#### Exercise description:
Every line of the listing should be repeated exactly.

[Opening Data excerpt section]

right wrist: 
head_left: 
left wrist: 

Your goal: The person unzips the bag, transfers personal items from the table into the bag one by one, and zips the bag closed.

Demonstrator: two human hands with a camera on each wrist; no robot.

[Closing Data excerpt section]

#### Answer to the exercise:
right wrist: 
head_left: 
left wrist: 

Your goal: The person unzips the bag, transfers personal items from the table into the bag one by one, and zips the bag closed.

Demonstrator: two human hands with a camera on each wrist; no robot.

That was the complete answer.